Despite all that, Shaggy managed to earn her GED and celebrated by going horseback riding, which rekindled a childhood passion. She loved it so much she wound up working in the stables for the next three years. To help make ends meet, she also drove horse-drawn carriages, waited tables, chauffeured limousines, and worked as a receptionist. She attended Tarrant County Junior College for three years but left that to go to farriers school in Ardmore, Oklahoma. She then took out student loans and shoed horses to finance four semesters of opera studies at TWU from 1995 through 1996.

But six credit hours and two recitals short of her degree, her family situation bottomed out. Frances was fighting to get Bob moved from a Lancaster veterans hospital to a Bonham nursing home for which he wasn’t eligible; Adult Protective Services was preparing to take custody away from her. “I was embarrassed, scared, shocked, and freaked out. I felt like it was my fault for not being on top of the situation,” Shaggy recalls. The crisis was resolved when the hospital staff found him a nursing home in Irving, where he died not long after. Frances, meanwhile, moved to Arizona to live with a son and his wife, who later decided that she would be better off in a nursing home herself. Shaggy feared that would mean she would have to sell the North Dallas home to pay the bills, and though she had once scorned the old neighborhood, “I could not stand the thought of never being able to turn onto our street and go to the house again.” Her friends urged her to have Frances admitted to a nursing home. Instead, she quit school and brought her mother back to Dallas. “The minute I got back home I said, ‘Yeah, it’s kinda weird being thirty years old and living in your parents’ house, but I’m sure sleeping a lot better now that I’m here,'” Shaggy says. Five years later, she still is.
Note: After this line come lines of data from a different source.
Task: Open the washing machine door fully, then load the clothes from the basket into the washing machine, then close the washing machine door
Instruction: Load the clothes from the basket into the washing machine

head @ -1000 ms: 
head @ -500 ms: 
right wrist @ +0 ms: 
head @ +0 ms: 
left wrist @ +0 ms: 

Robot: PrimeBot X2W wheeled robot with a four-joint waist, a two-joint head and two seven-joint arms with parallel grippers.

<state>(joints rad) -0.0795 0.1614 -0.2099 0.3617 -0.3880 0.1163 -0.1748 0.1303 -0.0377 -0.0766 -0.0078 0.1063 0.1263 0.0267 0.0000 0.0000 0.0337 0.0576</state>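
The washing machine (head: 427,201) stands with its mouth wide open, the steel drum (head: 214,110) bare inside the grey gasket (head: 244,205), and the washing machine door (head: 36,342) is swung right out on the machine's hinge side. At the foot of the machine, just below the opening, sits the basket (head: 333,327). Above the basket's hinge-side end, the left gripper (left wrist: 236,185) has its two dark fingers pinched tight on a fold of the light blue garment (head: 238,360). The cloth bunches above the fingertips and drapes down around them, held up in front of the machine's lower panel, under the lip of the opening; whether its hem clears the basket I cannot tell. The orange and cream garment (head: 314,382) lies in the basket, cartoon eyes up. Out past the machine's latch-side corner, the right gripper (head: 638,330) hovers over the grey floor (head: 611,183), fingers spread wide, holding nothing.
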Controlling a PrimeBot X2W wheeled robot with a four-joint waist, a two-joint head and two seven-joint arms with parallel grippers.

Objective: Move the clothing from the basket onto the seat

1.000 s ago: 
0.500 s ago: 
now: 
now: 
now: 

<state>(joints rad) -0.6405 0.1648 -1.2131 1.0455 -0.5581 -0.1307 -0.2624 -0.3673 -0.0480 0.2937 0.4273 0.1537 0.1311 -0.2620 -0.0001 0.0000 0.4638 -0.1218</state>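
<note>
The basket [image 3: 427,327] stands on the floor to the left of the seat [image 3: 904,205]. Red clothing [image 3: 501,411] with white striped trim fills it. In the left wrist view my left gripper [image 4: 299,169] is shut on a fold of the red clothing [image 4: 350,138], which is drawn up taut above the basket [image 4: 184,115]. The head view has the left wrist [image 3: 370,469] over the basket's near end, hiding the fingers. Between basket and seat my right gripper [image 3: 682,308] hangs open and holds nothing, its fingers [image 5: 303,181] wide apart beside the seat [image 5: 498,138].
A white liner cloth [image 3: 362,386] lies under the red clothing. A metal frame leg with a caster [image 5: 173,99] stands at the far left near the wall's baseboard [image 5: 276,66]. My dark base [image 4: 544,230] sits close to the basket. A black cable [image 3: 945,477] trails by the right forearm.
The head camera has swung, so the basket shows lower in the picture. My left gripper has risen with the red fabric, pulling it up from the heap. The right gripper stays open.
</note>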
In 1999 she became a part-time file clerk for the Morning News, which eventually turned into a full-time job as the listings editor and a contributing writer for The Guide (she uses “Nancy Moore” as her byline). It’s the best job she has ever had, and she aims to keep it that way. The old gang from the Bill House went on to become congressional interns, cosmetologists, symphony bassists, salesmen, and nurses. One died of a heroin overdose, and several married and started families. The failure of her own two-year relationship was especially painful because, she says, “I had decided not to get seriously involved with anyone until I was thirty. Until then, I concentrated on getting my own life in order just because I was so scared.” At least she doesn’t worry about that anymore.

Except for a brief respite around 1989, music has remained a constant. Though she rarely goes out to hear live acts—she dreads running into her scenemaker ex and she gets tired of most bands after ten songs anyway—she performs about once a week, singing bittersweet originals in a voice full of affirmation, longing, and old wounds. She plans to release an album eventually. After that, she hopes that stars might record her songs and that she can play regionally without sacrificing her day job. “You can do that in Texas now—you can make a CD and promote it and get it on independent radio and sustain yourself that way,” she says. When she was a punk deejay, her theme song was the Nervebreakers’ “Hijack the Radio.” After all these years, it turns out she still wants to do just that.